While I can understand your frustration with non-paying bidders, I've had my share in the past, you can't really ignore sedo as a sales channel.

And with the total number of .pro registered being less than 100k, don't think Sedo would be too perturbed by any 'action' .pro investors take.

All these new fees have done is to make me increase the asking price at sedo by 10%.

If you increase your prices by 10%, it reduces the likelihood of you selling a domain. In my experience, buyers on Sedo don't have as much money as direct WHOIS enquiries and are more likely to be individuals than businesses. Their demand for domains is more price elastic than direct WHOIS contacts, i.e. small increases in your price will result in disproportionally fewer sales.
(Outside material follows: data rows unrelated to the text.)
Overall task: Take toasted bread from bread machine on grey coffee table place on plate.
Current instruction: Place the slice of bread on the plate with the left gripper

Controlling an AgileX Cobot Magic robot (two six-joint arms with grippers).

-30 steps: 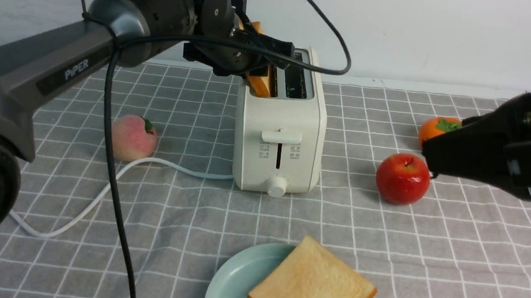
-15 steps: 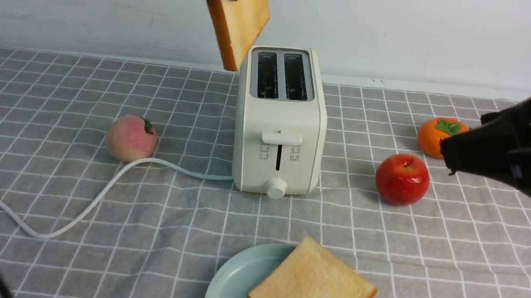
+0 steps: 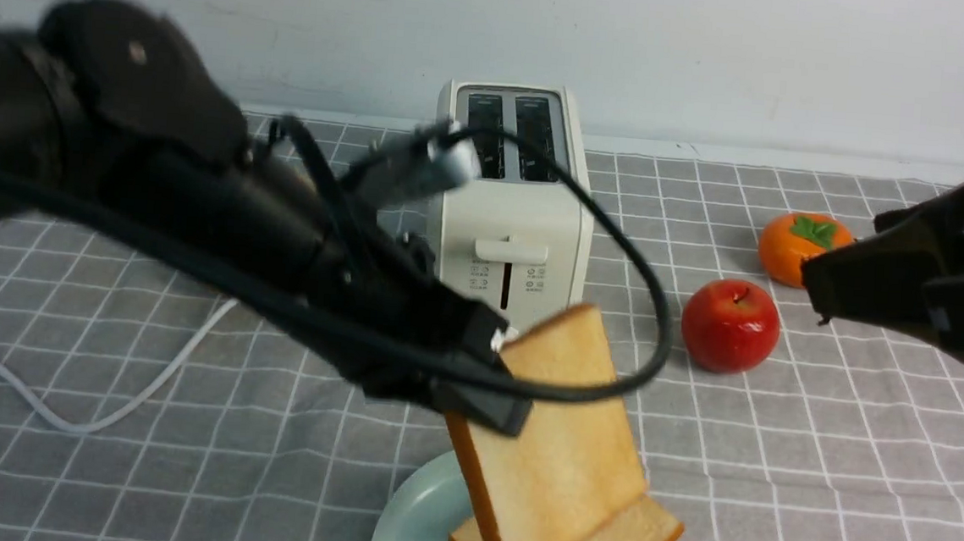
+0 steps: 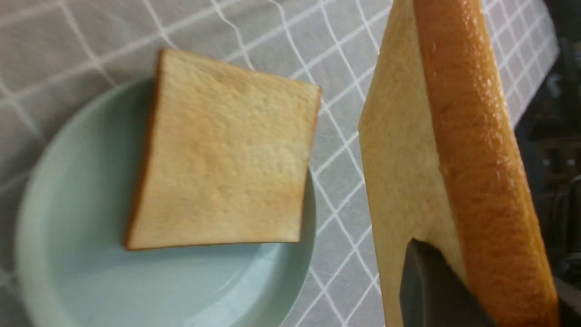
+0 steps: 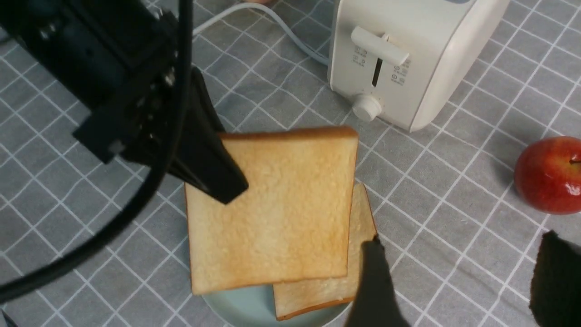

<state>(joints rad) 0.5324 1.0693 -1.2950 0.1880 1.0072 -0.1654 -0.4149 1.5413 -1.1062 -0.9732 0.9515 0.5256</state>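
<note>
Between the jaws of the left gripper point(image 3: 496, 369), one slice of toasted bread point(image 3: 559, 446) was clamped near its edge. The slice extended from the fingertips toward the near side and the right, tilted, with its broad face exposed. It was held above the plate point(image 3: 422, 521). The second slice point(image 4: 227, 154) lay on the plate, its corner reaching over the rim; in the left wrist view the two slices were apart. The right gripper point(image 5: 458, 277) stood wide, with nothing between its fingers, at the right of the scene.

Compared with the frame half a second before, the held slice had moved from above and left of the bread machine point(image 3: 509, 247) to the near side, over the plate. The left arm point(image 3: 225, 176) had come into the middle of the scene and covered most of the peach point(image 3: 301, 166). The second slice, the plate and the bread machine had not changed position.

The grey coffee table point(image 3: 774, 461) carried a white grid pattern. The bread machine stood upright at the far middle, both slots free of bread, its white cord point(image 3: 178, 368) running left. To its right lay a red apple point(image 3: 730, 326), with an orange persimmon point(image 3: 804, 246) beyond it. A plain pale wall point(image 3: 760, 61) closed the far side.
</note>
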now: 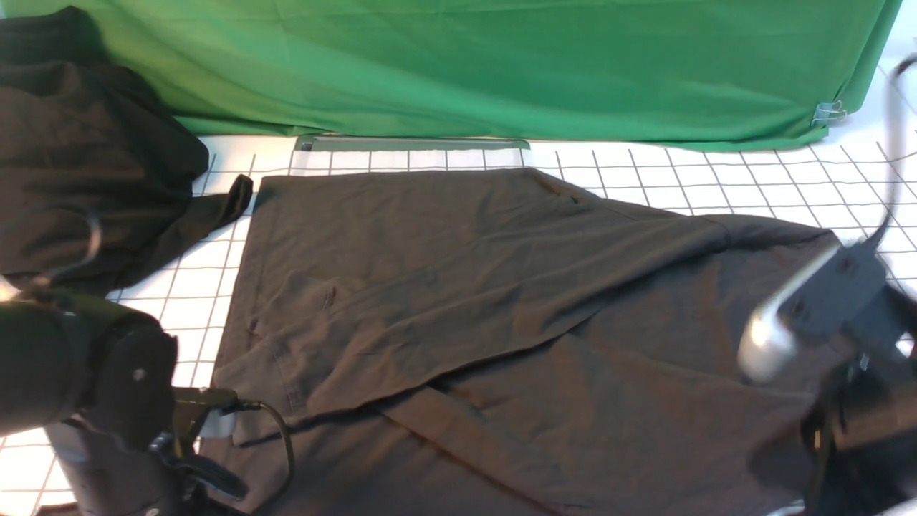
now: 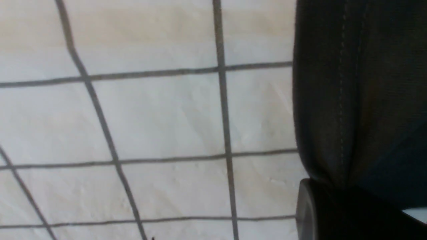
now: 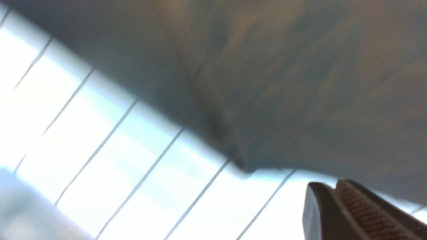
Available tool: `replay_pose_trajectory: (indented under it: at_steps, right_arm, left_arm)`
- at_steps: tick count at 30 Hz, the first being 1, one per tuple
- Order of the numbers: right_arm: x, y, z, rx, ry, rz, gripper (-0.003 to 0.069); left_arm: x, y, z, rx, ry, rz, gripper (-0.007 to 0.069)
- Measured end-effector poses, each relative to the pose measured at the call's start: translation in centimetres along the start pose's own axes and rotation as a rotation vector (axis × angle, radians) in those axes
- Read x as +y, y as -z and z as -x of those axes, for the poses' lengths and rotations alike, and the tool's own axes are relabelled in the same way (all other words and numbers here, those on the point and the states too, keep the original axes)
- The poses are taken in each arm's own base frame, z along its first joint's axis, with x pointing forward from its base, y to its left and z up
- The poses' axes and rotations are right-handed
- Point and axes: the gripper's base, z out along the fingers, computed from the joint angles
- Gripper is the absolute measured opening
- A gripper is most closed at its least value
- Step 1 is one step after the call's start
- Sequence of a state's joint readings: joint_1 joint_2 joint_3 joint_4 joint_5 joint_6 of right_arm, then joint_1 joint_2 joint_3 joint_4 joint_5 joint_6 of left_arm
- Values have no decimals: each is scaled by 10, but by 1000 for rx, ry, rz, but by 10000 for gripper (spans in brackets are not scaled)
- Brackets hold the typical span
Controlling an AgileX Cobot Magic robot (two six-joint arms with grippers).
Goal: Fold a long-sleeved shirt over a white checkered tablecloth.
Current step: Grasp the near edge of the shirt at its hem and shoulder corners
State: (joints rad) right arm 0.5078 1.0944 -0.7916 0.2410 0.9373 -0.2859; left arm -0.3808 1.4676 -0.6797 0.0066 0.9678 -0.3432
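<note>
The right gripper, jaws pressed together, pinches a raised edge of the large dark brownish-black cotton long-sleeved shirt, the left gripper meets its stitched hem, closure unclear, and the shirt lies spread across the white checkered tablecloth.

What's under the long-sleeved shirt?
The white checkered tablecloth shows past the far and left edges of the long-sleeved shirt and runs beneath it. Anything under the shirt's middle is hidden by fabric, and part of the shirt is folded onto itself.
</note>
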Motion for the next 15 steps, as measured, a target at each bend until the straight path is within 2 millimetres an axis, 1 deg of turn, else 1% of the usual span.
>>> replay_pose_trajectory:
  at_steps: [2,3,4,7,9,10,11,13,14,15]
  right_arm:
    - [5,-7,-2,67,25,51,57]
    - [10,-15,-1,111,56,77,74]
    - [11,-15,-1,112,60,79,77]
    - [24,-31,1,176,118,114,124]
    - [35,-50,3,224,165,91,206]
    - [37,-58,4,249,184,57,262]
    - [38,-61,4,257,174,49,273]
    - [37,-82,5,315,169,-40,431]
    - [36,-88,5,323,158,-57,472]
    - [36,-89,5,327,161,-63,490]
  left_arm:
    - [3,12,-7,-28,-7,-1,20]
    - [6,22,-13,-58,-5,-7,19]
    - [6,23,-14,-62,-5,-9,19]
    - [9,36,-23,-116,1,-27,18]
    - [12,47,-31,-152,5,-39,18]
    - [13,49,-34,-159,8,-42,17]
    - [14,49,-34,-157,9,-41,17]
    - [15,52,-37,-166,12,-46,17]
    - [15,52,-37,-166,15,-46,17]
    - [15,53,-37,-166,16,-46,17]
If you had a $1m generic .com with thousands of type ins, would you be willing to set a fixed price and park it at Sedo or hand over $200,000 from the sales proceeds? Firstly, you wouldn't be maximising PPC income and $200,000 is a alot amount of money to hand over when anybody willing to pay $1m for a domain probably knows what they want and will contact you through the WHOIS. Charging 20% commission or forcing people to park will lead to the quality of domains at Sedo, already low in my view, falling even further. That means fewer big spenders watching auctions and surfing and lower prices for sellers.

If you have a brandable .com worth $1,000 to $100,000 depending on the buyer, wouldn't you as a seller like the opportunity to put your key phrase into Google and check to see if an enquiry is likely to be from somebody who has just set up a company with that name or maybe applied for a trademark. Fixed prices hamper your ability to sell a $1,000 domain for $100,000. There are also some domain buyers who are psychologically incapable of paying a fixed price, the only way to make a sale to them is to double the asking price and knock 50% off. Why should Sedo dictate or influence your pricing or selling strategy?

Domainers who have most to gain from Sedo are those with commodity LLL.coms with poor to average letter combinations, they need a Sedo auction with 50-100 bidders to extract maximum value for their domains, in which case 15% or even 20% fees might be money well spent. .pro domainers don't really need Sedo because a minded buyer will probably offer more than a domainer at auction anyway and you could get that offer privately through the WHOIS.

One of most annoying things Sedo did was to stop listing .pros in search results, this has reduced the quantity, if not the quality, of offers I get on my .pros which made Sedo a less valuable sales channel to me even before the doubling of fees. I promote their website by linking my .pros in the Total.pro Pro Shop to the Sedo landing page, thereby costing myself direct sales, and they in turn do their best not to promote my .pros.

Another thing Sedo should consider is alot of domain sellers are also buyers on Sedo. If I pull my domains for sale on Sedo, I won't be on the website watching auctions, plus if I think buyers are going to hike their price by 20% over what they would sell privately for, I will always contact them by email, thereby cutting Sedo out of the loop. The only thing that gets me to bid or buy on Sedo is the 10% fee less the Escrow.com equivalent fee is sometimes worth paying for anonymity and less hassle. At 20% that calculation I do in mind before bidding for a domain on Sedo will fall heavily down on the other side.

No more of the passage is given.